In sum, what to know:
- Critical shift in data center builds: Power and efficiency are no longer an afterthought in data center design.
- U.S.-China semiconductor race: Optical interconnects between modules and silicon photonics could be game changers in the competition for dominance.
- Affordability and accessibility: Accessibility to emerging technologies for enterprises is a challenge in the supply-chain crunch.
Before Tuesday’s panel discussion about “designing scalable AI clusters,” RCRTech talked with Chip design engineer, Raymond Chik, vice-chair of the IEEE AI Hardware & Infrastructure Working Group about the insatiable need for power and energy in data center buildouts.
“Most people focus on speed and performance, but now the architecture has to be configured around power and efficiency,” said Chik. “Power, energy, and silicon are going to be key issues to focus on, with optical connectivity and silicon photonics becoming technologies of interest.”

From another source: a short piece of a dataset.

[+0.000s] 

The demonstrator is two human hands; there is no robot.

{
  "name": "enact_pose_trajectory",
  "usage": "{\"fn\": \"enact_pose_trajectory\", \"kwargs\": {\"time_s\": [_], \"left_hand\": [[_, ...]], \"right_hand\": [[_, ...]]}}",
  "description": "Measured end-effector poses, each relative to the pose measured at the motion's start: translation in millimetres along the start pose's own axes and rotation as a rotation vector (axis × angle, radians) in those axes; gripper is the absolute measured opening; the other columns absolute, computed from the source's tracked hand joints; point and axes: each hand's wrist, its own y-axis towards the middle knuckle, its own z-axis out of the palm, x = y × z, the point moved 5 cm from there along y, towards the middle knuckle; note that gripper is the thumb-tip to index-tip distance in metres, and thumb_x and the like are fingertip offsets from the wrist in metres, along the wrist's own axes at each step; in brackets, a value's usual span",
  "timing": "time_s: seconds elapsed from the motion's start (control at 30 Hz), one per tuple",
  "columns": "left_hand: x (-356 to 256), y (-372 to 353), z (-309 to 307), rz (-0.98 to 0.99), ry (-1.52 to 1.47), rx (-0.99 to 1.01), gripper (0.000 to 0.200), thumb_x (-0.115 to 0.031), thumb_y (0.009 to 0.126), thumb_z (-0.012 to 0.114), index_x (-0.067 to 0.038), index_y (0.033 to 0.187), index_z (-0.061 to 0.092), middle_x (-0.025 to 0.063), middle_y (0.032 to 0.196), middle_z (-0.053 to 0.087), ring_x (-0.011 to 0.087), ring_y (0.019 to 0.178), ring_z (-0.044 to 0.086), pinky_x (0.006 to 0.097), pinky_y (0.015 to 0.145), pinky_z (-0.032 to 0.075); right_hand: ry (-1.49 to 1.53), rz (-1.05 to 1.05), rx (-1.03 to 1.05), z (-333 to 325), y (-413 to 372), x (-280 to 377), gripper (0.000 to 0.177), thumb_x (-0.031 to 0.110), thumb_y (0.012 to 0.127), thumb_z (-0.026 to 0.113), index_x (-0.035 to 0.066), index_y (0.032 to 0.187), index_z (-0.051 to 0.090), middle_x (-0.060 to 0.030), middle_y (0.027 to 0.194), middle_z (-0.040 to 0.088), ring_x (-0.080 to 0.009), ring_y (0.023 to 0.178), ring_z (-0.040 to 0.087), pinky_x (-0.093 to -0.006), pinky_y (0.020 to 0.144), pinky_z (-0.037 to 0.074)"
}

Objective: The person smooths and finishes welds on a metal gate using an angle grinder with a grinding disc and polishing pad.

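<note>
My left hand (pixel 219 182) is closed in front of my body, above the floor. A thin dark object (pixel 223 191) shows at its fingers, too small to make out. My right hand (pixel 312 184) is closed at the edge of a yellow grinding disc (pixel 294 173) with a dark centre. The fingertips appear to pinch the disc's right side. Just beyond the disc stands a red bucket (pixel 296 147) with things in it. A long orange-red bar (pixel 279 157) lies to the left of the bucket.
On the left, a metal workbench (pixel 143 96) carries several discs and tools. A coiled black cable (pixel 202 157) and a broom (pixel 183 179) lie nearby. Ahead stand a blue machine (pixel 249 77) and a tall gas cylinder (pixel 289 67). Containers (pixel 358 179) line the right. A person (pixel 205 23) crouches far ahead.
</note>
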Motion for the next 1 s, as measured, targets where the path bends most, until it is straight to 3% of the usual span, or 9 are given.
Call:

In terms of compute, next-gen architecture has to be built around energy-efficient compute, as well as connectivity between chips, and board to board. “Architecturally, there are many ways to connect things, and not everything gives you the same power or performance, so the architecture has to be configured not only from a performance and latency perspective, but also from the perspective of power constraints,” says Chik.
That means a greater focus on how to minimize energy consumption and choose a type of connectivity technology and network topology that minimizes traffic and that synchronizes architecturally.
In terms of what Chik sees on the horizon for innovation, he says optical interconnects between modules (versus copper), and silicon photonics (optical I/O interconnects) for connectivity among chips and between boards and racks are the way to get higher bandwidth, lower power consumption, longer reach, and lower latency. Moore’s Law and the physical limits of process sizes will soon mean it’s no longer feasible to increase transistor density for performance. That’s where Chik believes silicon photonics is going to innovate, with photons (light) rather than electrons carrying information, and photonic components fabricated directly onto silicon. It’s a technology that some believe will change the contours of the U.S.-China semiconductor race, with China investing heavily in its growing photonics industry in the hopes of overtaking the U.S. in semiconductors.
“The reality is that when you integrate silicon and photonics-connectivity elements on the same silicon chip, it can increase the chance that something will go wrong, and you can take away the ‘pluggability’ of the optics. You want to be able to unplug and replug.”
As a result, the use of light rather than electricity to transmit data — which allows for significantly higher bandwidth and faster speeds than electrical signals traveling through copper wires — is still nascent, but rapidly evolving. There increasingly are advancements in how silicon can meet future data center demands, as with Imec and NLM Photonics recently achieving 400-gigabit-per-second per lane data rates.
The explosive growth of AI training clusters and other compute-intensive applications will continue to drive innovation toward bandwidth, higher performance, and improved efficiency. For example, Taiwan Semiconductor Manufacturing Company (TSMC) is working with Avicena to produce microLED-based interconnects.
As these technologies evolve, there will also be a push to make them more commercially available. For companies smaller than Nvidia, there is a bottleneck hampering access to high bandwidth memory. “You want high bandwidth between memory and AI compute, especially with LLMs, and that is a big challenge right now,” acknowledged Chik. “Nvidia and larger GPU companies are using high bandwidth memory (HBM) right now, but HBMs are very expensive, so if you are a smaller company, you can’t get access from Micron or major suppliers, as they are catering to the largest players right now.”
Because HBM is not meeting the needs of applications like LLM, Chik and others are working on 3D stacked memory and logic chiplets. “When you combine individual chips into a single, vertically integrated package, you significantly increase performance, bandwidth, and power efficiency. It’s like building a lot of elevators in parallel to reduce latency and improve throughput.” He notes HBM is also a stacked tech, with 4 to 8 dies on top of each other with an I/O bottom die that shifts bits out to the GPUs horizontally, but now, you can put the compute die right below. “You have better connectivity and you’re not limited to shipping your I/Os or data lines along the edge of the chip.”